Mais, en parallèle, les travaux pendant ce 3e colloque ont fortement mis en évidence l’émergence et la vigueur d’expériences diverses et prometteuses. Pour passer maintenant à la vitesse supérieure, les chantiers sont l’établissement de dispositifs pérennes (infrastructures institutionnelles et financières), la formation « d’individus-frontières », passeurs et médiateurs entre les cultures et, finalement, le développement d’une communauté d’acteurs-chercheurs se reconnaissant dans ces nouvelles pratiques. Cela revient à la mise en place d’une dimension nouvelle de la politique de recherche et d’innovation, loin du prêt-à-penser qui s’impose encore à trop d’acteurs – prôner l’inégalité et le « darwinisme » comme principes de politique scientifique en est un exemple récent. Nouvelle politique envisagée dans un cadre large, impliquant plusieurs ministères (écologie, formation professionnelle, jeunesse, territoires, économie…) et, bien sûr, les établissements d’enseignement supérieur et de recherche.

La question initiale de la recherche responsable a ainsi été posée dans son ampleur et son ambition. L’enjeu est bien celui de la définition et de la construction d’un monde commun, dans lequel, selon le sociologue Bruno Latour (Sciences Po), les scientifiques ont pour mission d’être les porte-parole des nouveaux êtres candidats à l’existence, qu’il faudra bien prendre en compte – les non-humains (les animaux, les écosystèmes, la planète…) ; d’où, selon C. Vélot, la nécessaire perspective d’institutions de recherche et de chercheurs responsables et parties prenantes des transitions écologiques et sociales ; d’où enfin l’appel à la mise en mouvement des imaginations et la déclaration d’I. Stengers « qu’une autre science est possible5 ».


1

Le programme de ce cycle de colloques et une grande partie des interventions sont disponibles à l’adresse suivante : https://recherche-responsable.org. La préparation des colloques a été coordonnée par Aude Lapprand (Sciences citoyennes).

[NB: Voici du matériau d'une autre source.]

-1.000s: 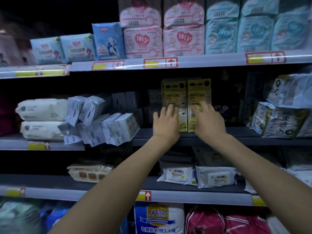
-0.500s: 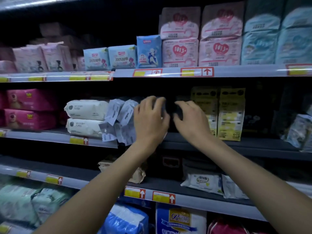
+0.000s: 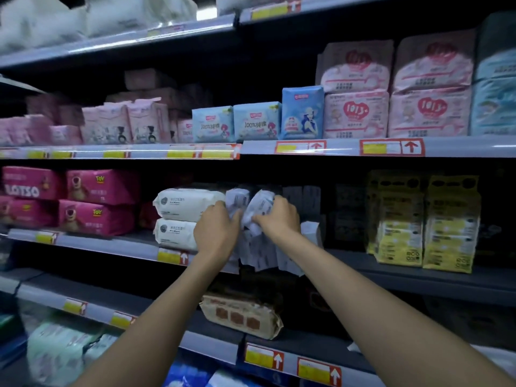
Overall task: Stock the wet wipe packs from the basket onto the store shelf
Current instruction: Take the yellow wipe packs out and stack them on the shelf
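Gripping one small pale wet wipe pack (image 3: 237, 196) in the left hand (image 3: 216, 233) and a second pack (image 3: 261, 203) in the right hand (image 3: 280, 219), above the heap (image 3: 259, 252) on the middle shelf (image 3: 106, 244), just right of two stacked white packs (image 3: 187, 203) and well left of the yellow packs (image 3: 424, 222).

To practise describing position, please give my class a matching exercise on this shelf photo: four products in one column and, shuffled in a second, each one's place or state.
Things
1 yellow packs
2 brown pack
3 small pale packs
4 light blue packs

Places or states
A gripped by the left hand and right hand
B on the shelf above the hands
C on the shelf below the hands
D right of the hands, same shelf

Pairs: 1-D, 2-C, 3-A, 4-B
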Demonstrator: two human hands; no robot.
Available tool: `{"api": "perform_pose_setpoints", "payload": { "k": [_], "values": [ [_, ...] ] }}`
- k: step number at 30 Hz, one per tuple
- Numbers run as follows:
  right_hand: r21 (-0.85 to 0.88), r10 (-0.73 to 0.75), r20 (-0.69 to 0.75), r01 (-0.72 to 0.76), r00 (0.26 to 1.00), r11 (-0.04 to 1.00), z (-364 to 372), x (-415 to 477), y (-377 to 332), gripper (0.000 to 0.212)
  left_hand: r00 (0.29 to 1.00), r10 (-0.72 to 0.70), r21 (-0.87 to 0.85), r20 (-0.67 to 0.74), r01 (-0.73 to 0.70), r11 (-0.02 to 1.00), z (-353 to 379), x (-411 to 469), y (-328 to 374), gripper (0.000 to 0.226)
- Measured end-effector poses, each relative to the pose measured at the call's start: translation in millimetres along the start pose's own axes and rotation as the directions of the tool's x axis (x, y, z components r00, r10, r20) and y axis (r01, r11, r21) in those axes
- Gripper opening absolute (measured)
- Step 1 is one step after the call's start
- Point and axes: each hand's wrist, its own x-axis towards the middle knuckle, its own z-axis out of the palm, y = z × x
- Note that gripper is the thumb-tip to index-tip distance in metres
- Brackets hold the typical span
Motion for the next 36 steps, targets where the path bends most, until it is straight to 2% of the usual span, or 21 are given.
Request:
{"api": "perform_pose_setpoints", "payload": {
  "k": [4,10,17,21,25,29,36],
  "values": [
    [0.045,-0.115,-0.093,0.120,0.989,0.992,16.2,8.2,-10.9,0.021,0.994,-0.110,-0.146,-0.006,0.108,0.983,-5.9,9.0,-8.8,0.035],
    [0.015,-0.162,-0.091,0.164,0.983,0.986,29.4,7.0,-10.2,0.031,0.994,-0.110,-0.133,-0.021,0.107,0.985,-14.6,2.1,-19.4,0.036],
    [0.003,-0.159,0.015,0.159,0.987,0.987,12.1,-5.6,-9.5,0.055,0.998,-0.009,0.041,0.062,0.007,0.999,-27.5,-12.9,-19.5,0.054],
    [-0.038,-0.164,0.047,0.165,0.985,0.985,-10.3,-22.7,-5.7,0.053,0.991,0.065,0.167,0.118,-0.084,0.982,-38.2,-27.0,-14.9,0.064],
    [-0.210,-0.204,0.096,0.220,0.974,0.953,-38.0,-43.1,2.8,0.064,0.963,0.186,0.287,0.193,-0.236,0.928,-49.9,-45.9,-8.0,0.078],
    [-0.502,-0.093,0.200,0.184,0.975,0.845,-66.0,-64.0,20.8,0.100,0.916,0.289,0.318,0.278,-0.372,0.872,-57.0,-69.2,4.2,0.097],
    [-0.606,0.019,0.211,0.116,0.977,0.787,-121.5,-112.7,65.4,0.121,0.864,0.360,0.297,0.352,-0.467,0.833,-53.0,-113.0,38.4,0.111]
  ]
}}
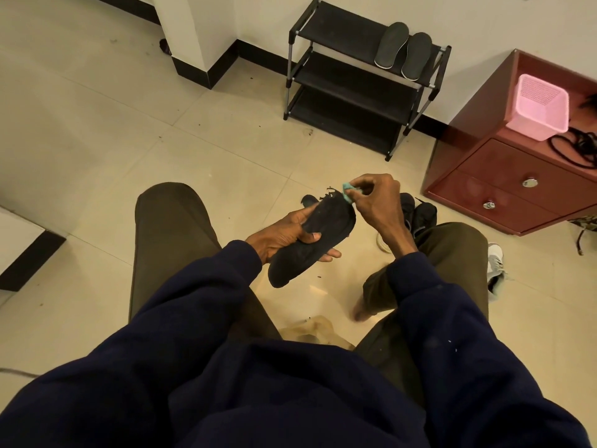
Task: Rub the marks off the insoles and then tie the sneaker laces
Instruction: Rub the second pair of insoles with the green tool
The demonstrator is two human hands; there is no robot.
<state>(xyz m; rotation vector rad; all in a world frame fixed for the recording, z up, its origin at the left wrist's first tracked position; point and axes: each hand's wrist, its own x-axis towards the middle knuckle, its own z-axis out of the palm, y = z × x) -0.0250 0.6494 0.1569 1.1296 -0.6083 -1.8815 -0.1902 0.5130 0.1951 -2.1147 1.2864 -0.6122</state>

Le présent texte a bénéficié des synthèses partielles rédigées par Isabelle Stengers et Pierre Calame.

2

Sciences citoyennes, 2015. Pour une recherche scientifique responsable, https://sciencescitoyennes.org/manifeste-pour-une-recherche-scientifique-responsable.

3

Voir Lefebvre B., Savoia A., Bocquet B., 2019. Perception et émergence d’une Boutique des sciences dans la région des Hauts-de-France, NSS, 27, 3, 342-349, doi : https://doi.org/10.1051/nss/2019048.

4

Voir Demeulenaere É., Rivière P., Hyacinthe A., Baltassat R., Baltazar S., Gascuel J.-S., Lacanette J., Montaz H., Pin S., Ranke O., Serpolay-Besson E., Thomas M., Van Frank G., Vanoverschelde M., Vindras-Fouillet C., Goldringer I., 2017. La sélection participative à l’épreuve du changement d’échelle. À propos d’une collaboration entre paysans sélectionneurs et généticiens de terrain, NSS, 25, 4 (dossier « Des recherches participatives dans la production des savoirs liés à l’environnement »), 336-346, doi : https://doi.org/10.1051/nss/2018012.

5

Stengers I., 2013. Une autre science est possible. Manifeste pour un ralentissment des sciences, Paris, La Découverte.